Search code examples
datasetartificial-intelligencegensimsentiment-analysisdoc2vec

Data set for Doc2Vec general sentiment analysis


I am trying to build doc2vec model, using gensim + sklearn to perform sentiment analysis on short sentences, like comments, tweets, reviews etc.

I downloaded amazon product review data set, twitter sentiment analysis data set and imbd movie review data set.

Then combined these in 3 categories, positive, negative and neutral.

Next I trinaed gensim doc2vec model on the above data so I can obtain the input vectors for the classifying neural net.

And used sklearn LinearReggression model to predict on my test data, which is about 10% from each of the above three data sets.
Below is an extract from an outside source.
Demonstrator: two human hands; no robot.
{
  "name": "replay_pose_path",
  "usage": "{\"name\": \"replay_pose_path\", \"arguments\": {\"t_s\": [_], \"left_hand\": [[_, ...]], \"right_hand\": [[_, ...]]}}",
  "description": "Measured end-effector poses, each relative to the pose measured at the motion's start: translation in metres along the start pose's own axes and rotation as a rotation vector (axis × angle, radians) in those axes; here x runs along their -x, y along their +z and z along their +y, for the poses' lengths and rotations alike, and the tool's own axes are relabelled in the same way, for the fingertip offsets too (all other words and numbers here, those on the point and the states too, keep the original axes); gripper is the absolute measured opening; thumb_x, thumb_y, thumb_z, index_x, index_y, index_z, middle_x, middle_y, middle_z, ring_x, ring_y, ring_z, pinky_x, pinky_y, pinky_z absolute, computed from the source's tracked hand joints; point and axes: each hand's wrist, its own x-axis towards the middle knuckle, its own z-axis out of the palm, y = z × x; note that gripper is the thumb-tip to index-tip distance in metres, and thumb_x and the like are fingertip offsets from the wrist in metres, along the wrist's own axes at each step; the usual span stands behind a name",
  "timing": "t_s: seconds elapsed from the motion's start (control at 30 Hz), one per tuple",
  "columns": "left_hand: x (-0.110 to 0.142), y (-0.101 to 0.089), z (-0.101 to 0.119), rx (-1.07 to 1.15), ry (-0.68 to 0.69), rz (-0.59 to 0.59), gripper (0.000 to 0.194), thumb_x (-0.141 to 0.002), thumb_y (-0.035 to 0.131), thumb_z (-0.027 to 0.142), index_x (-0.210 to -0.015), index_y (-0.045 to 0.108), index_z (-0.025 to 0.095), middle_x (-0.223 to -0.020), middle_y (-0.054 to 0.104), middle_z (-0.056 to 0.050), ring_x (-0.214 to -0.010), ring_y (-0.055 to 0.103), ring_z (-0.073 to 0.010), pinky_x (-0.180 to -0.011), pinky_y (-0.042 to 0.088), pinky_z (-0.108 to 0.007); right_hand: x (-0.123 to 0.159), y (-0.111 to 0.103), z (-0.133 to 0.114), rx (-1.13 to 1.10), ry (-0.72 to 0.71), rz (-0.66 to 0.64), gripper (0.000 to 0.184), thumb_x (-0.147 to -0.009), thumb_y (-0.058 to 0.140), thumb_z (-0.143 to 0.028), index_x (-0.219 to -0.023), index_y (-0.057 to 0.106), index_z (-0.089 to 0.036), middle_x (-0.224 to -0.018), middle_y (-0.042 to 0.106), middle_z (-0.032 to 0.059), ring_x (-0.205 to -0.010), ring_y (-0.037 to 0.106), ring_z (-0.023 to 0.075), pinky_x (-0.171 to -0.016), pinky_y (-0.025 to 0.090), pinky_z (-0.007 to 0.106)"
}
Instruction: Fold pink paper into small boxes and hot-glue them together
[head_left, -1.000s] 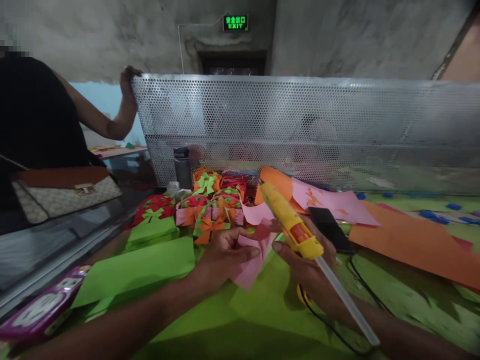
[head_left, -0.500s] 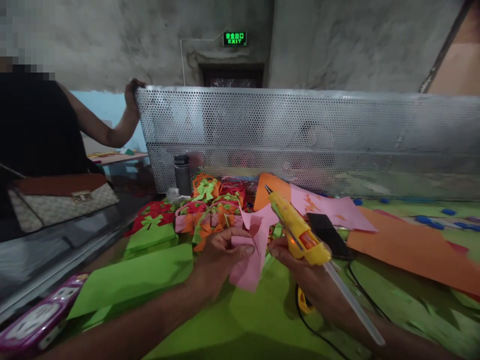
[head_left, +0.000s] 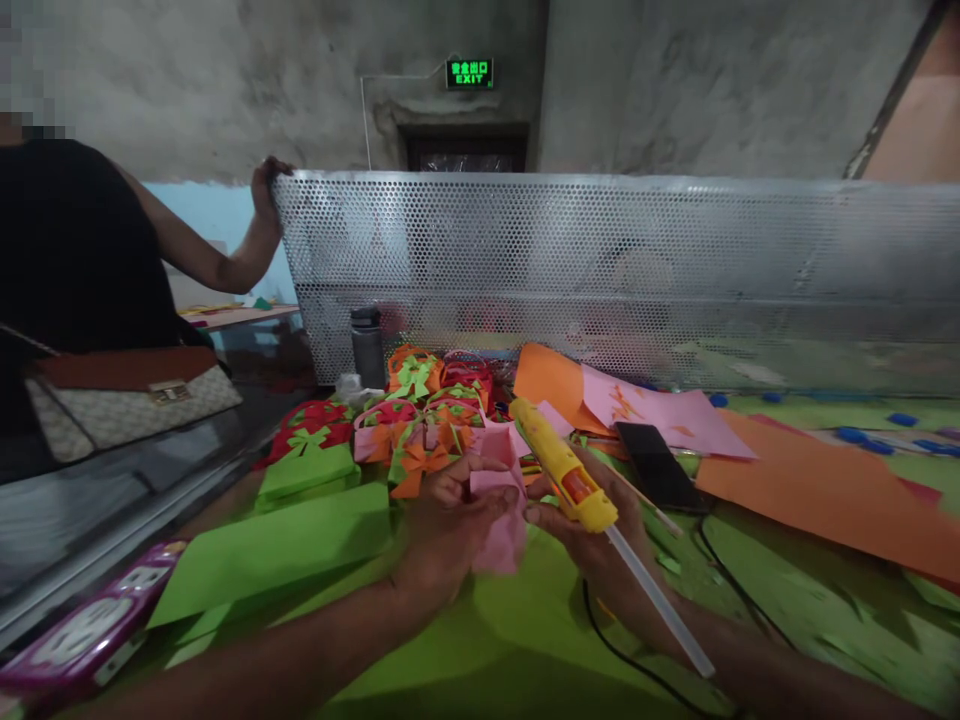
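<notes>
Grey wall, green EXIT sign (head_left: 469, 74), hands holding pink paper (head_left: 498, 530), yellow glue gun (head_left: 562, 470)

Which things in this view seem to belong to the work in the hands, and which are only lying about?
Seem part of the work:
pink paper, in the left hand
yellow glue gun, in the right hand
bow-trimmed paper bags, probably
green sheet, perhaps as material

Seem just lying about:
black phone
grey bottle
purple-and-white object
</notes>
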Motion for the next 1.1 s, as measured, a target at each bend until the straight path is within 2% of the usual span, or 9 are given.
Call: {"name": "replay_pose_path", "arguments": {"t_s": [0.13,0.27,0.37,0.5,0.6,0.77,0.9,1.1], "left_hand": [[0.003,0.005,0.001,0.006,0.001,-0.009,0.023,-0.055,0.073,0.02,-0.074,0.06,0.015,-0.059,0.062,0.001,-0.049,0.05,-0.0087,-0.047,0.039,-0.019],[0.005,0.005,0.0,-0.025,0.008,-0.002,0.022,-0.057,0.072,0.021,-0.074,0.059,0.016,-0.059,0.061,0.003,-0.047,0.049,-0.0075,-0.046,0.036,-0.018],[0.005,0.003,-0.002,-0.022,0.018,-0.04,0.019,-0.06,0.071,0.022,-0.074,0.059,0.016,-0.065,0.062,0.002,-0.051,0.05,-0.0077,-0.048,0.036,-0.018],[0.005,0.002,-0.004,-0.029,0.061,-0.106,0.014,-0.063,0.069,0.023,-0.07,0.06,0.014,-0.069,0.061,0.001,-0.056,0.05,-0.0075,-0.051,0.037,-0.017],[0.004,0.001,-0.005,-0.043,0.054,-0.125,0.015,-0.065,0.069,0.023,-0.069,0.059,0.014,-0.067,0.06,0.0,-0.057,0.05,-0.0079,-0.053,0.037,-0.018],[0.003,-0.001,-0.005,-0.083,0.052,-0.125,0.016,-0.064,0.069,0.023,-0.066,0.057,0.013,-0.057,0.053,0.004,-0.051,0.043,-0.0058,-0.048,0.033,-0.016],[0.002,-0.002,-0.005,-0.075,-0.008,-0.197,0.017,-0.068,0.067,0.027,-0.074,0.06,0.012,-0.065,0.057,0.001,-0.056,0.046,-0.0067,-0.052,0.035,-0.017],[0.002,-0.003,-0.009,0.006,-0.044,-0.229,0.019,-0.066,0.068,0.025,-0.077,0.061,0.011,-0.069,0.058,-0.001,-0.062,0.051,-0.0101,-0.057,0.038,-0.02]], "right_hand": [[0.0,-0.001,0.009,0.057,-0.003,0.063,0.055,-0.062,0.071,-0.018,-0.113,0.05,-0.026,-0.093,0.063,0.0028,-0.075,0.061,0.0165,-0.065,0.051,0.029],[0.0,-0.002,0.01,0.239,-0.042,0.072,0.053,-0.064,0.068,-0.019,-0.114,0.051,-0.024,-0.092,0.065,0.005,-0.074,0.062,0.0185,-0.063,0.052,0.03],[0.0,-0.003,0.009,0.218,-0.04,0.072,0.054,-0.067,0.066,-0.02,-0.118,0.048,-0.023,-0.095,0.064,0.0059,-0.075,0.063,0.0185,-0.063,0.052,0.029],[0.001,-0.005,0.01,0.182,-0.06,0.069,0.055,-0.068,0.066,-0.021,-0.119,0.046,-0.023,-0.099,0.062,0.0066,-0.081,0.062,0.019,-0.071,0.051,0.032],[0.0,-0.008,0.011,0.214,-0.088,0.072,0.054,-0.068,0.067,-0.02,-0.118,0.047,-0.023,-0.104,0.061,0.0069,-0.084,0.061,0.0195,-0.073,0.051,0.033],[-0.001,-0.009,0.009,0.251,-0.121,0.045,0.055,-0.069,0.066,-0.018,-0.119,0.046,-0.024,-0.1,0.062,0.0057,-0.079,0.061,0.0175,-0.069,0.051,0.031],[0.001,-0.011,0.008,0.295,-0.153,0.04,0.05,-0.071,0.062,-0.018,-0.117,0.047,-0.025,-0.104,0.061,0.0057,-0.083,0.062,0.0179,-0.07,0.051,0.029],[0.003,-0.013,0.008,0.391,-0.157,-0.02,0.051,-0.071,0.057,-0.013,-0.12,0.045,-0.023,-0.088,0.066,0.0036,-0.065,0.063,0.0152,-0.059,0.052,0.027]]}}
Unfortunately the results were not good as I expected. Most of the tutorials out there seem to focus only on one specific task, 'classify amazon reviews only' or 'twitter sentiments only', I couldn't manage to find anything that is more general purpose.

Can some one share his/her thought on this?


Solution

  • How good did you expect, and how good did you achieve?

    Combining the three datasets may not improve overall sentiment-detection ability, if the signifiers of sentiment vary in those different domains. (Maybe, 'positive' tweets are very different in wording than product-reviews or movie-reviews. Tweets of just a few to a few dozen words are often quite different than reviews of hundreds of words.) Have you tried each separately to ensure the combination is helping?

    Is your performance in line with other online reports of using roughly the same pipeline (Doc2Vec + LinearRegression) on roughly the same dataset(s), or wildly different? That will be a clue as to whether you're doing something wrong, or just have too-high expectations.

    For example, the doc2vec-IMDB.ipynb notebook bundled with gensim tries to replicate an experiment from the original 'Paragraph Vector' paper, doing sentiment-detection on an IMDB dataset. (I'm not sure if that's the same dataset as you're using.) Are your results in the same general range as that notebook achieves?

    Without seeing your code, and details of your corpus-handling & parameter choices, there could be all sorts of things wrong. Many online examples have nonsense choices. But maybe your expectations are just off.